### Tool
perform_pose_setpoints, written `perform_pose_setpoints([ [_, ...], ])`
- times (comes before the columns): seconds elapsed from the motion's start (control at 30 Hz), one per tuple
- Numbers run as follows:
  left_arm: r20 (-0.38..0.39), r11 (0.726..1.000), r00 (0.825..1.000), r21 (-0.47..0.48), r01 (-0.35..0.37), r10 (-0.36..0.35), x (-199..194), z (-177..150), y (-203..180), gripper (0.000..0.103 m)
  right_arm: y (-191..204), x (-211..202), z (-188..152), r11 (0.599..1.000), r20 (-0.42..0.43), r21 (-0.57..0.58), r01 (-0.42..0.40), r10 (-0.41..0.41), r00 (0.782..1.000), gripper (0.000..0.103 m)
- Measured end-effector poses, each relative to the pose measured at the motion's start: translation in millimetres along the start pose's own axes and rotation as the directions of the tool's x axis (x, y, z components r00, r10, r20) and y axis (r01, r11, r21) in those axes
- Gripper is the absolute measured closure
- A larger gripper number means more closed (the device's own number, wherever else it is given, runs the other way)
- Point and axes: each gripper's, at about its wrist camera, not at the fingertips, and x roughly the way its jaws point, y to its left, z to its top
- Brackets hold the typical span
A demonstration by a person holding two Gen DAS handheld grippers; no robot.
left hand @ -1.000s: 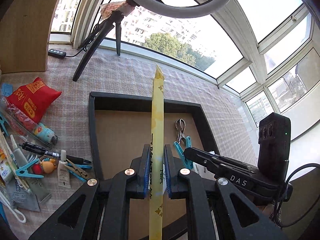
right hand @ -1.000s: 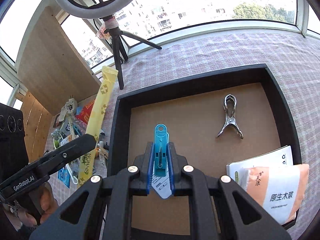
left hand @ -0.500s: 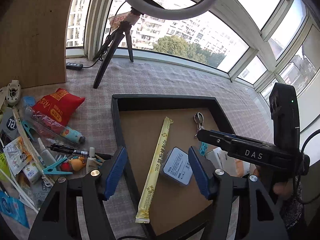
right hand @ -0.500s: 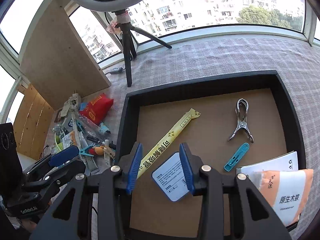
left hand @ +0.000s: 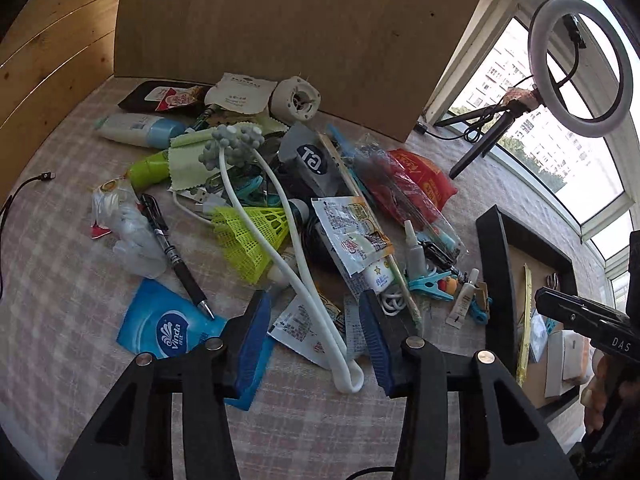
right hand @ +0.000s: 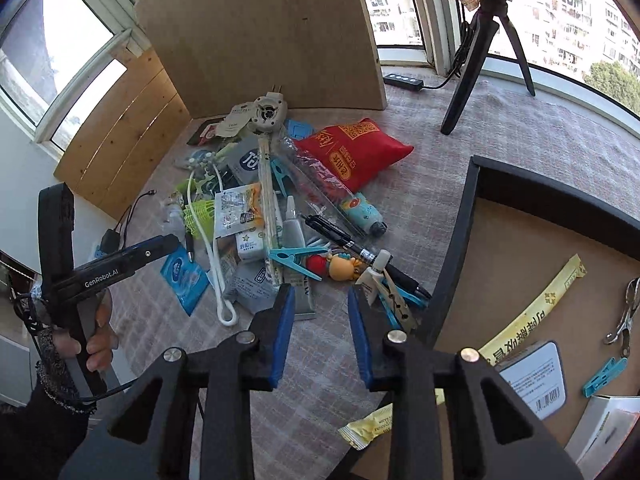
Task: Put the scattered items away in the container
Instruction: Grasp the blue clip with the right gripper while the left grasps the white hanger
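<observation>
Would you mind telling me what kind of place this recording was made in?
Probably a glazed high-rise balcony or sunroom used for filming: curved windows overlook apartment blocks, a ring light stands on a tripod, and household clutter lies on a checked cloth beside a black tray.

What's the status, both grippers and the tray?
Left gripper and right gripper empty, jaws closing over pile. Tray partly filled. Nothing blocking.

A high-rise home's glazed balcony: curved windows [right hand: 568, 20] over apartment blocks, ring light [left hand: 580, 64], checked-cloth counter [left hand: 60, 248] strewn with household clutter.
</observation>
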Motion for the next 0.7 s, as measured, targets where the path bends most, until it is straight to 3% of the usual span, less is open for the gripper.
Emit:
perform_pose_setpoints([
  [0.23,-0.021,0.996,1.0,-0.09,-0.017,0.015,16.4,33.0,41.4,0.06,35.8,40.2,12.1,0.983,-0.109,-0.186,0.01,-0.031,0.994,0.079],
  [0.7,-0.113,0.996,0.994,-0.089,-0.012,0.002,58.5,61.5,42.2,0.06,51.1,100.6,14.6,0.909,-0.209,-0.41,0.076,-0.175,0.962,0.079],
])
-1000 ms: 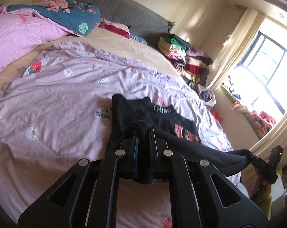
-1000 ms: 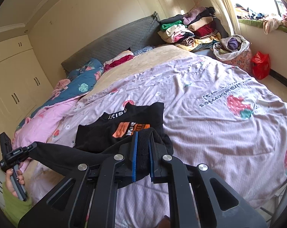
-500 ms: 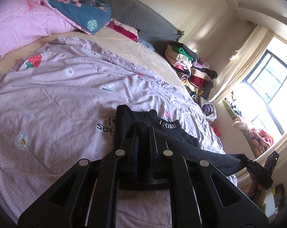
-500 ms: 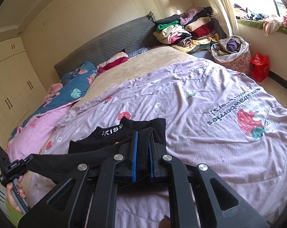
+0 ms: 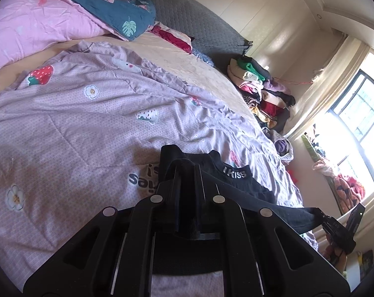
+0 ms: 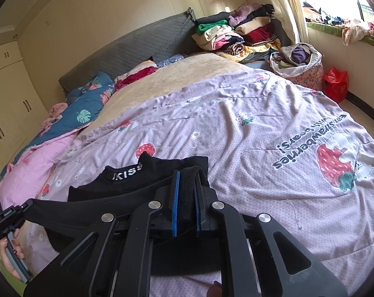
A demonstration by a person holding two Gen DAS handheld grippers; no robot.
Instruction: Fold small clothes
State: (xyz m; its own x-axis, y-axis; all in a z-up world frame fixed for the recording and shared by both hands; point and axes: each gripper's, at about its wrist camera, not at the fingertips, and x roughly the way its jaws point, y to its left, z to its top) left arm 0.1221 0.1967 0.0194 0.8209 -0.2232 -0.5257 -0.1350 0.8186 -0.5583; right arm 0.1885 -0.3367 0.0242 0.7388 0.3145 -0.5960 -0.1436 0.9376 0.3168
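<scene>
A small black top (image 5: 238, 185) with a white-lettered collar lies on the lilac strawberry quilt (image 5: 70, 133). My left gripper (image 5: 187, 170) is shut on one corner of its lower hem. My right gripper (image 6: 187, 175) is shut on the other corner, black fabric showing between its blue pads. The hem is stretched taut between them and held over the top's body (image 6: 142, 180), hiding the chest print. My right gripper also shows at the right of the left wrist view (image 5: 320, 216), and my left gripper at the left of the right wrist view (image 6: 26, 204).
A pink and blue duvet (image 5: 51, 22) is heaped at the head of the bed by the grey headboard (image 6: 127, 49). A pile of folded clothes (image 6: 238, 34) and a cloth bag (image 6: 298, 61) stand beside the bed near the window. A red bag (image 6: 335, 84) lies on the floor.
Both grippers have carried the lower hem forward over the top toward its collar. The orange chest print, visible a second ago, is now covered.
</scene>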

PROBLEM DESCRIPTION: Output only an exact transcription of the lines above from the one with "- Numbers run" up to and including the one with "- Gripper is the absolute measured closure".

RESPONSE:
- Numbers run as follows:
  left_arm: r20 (-0.38..0.39), r11 (0.726..1.000), r00 (0.825..1.000), r21 (-0.47..0.48), r01 (-0.35..0.37), r10 (-0.36..0.35), x (-199..194), z (-177..150), y (-203..180), gripper (0.000..0.103 m)
  right_arm: y (-191..204), x (-211..202), z (-188..152), r11 (0.599..1.000), r20 (-0.42..0.43), r21 (-0.57..0.58), r01 (-0.42..0.40), r10 (-0.41..0.41), r00 (0.782..1.000), gripper (0.000..0.103 m)
- Measured end-effector poses, each relative to the pose measured at the motion's start: translation in millimetres along the start pose's own axes and rotation as the directions of the tool's x axis (x, y, z components r00, r10, r20) and y axis (r01, r11, r21) in those axes
- Gripper is the absolute measured closure

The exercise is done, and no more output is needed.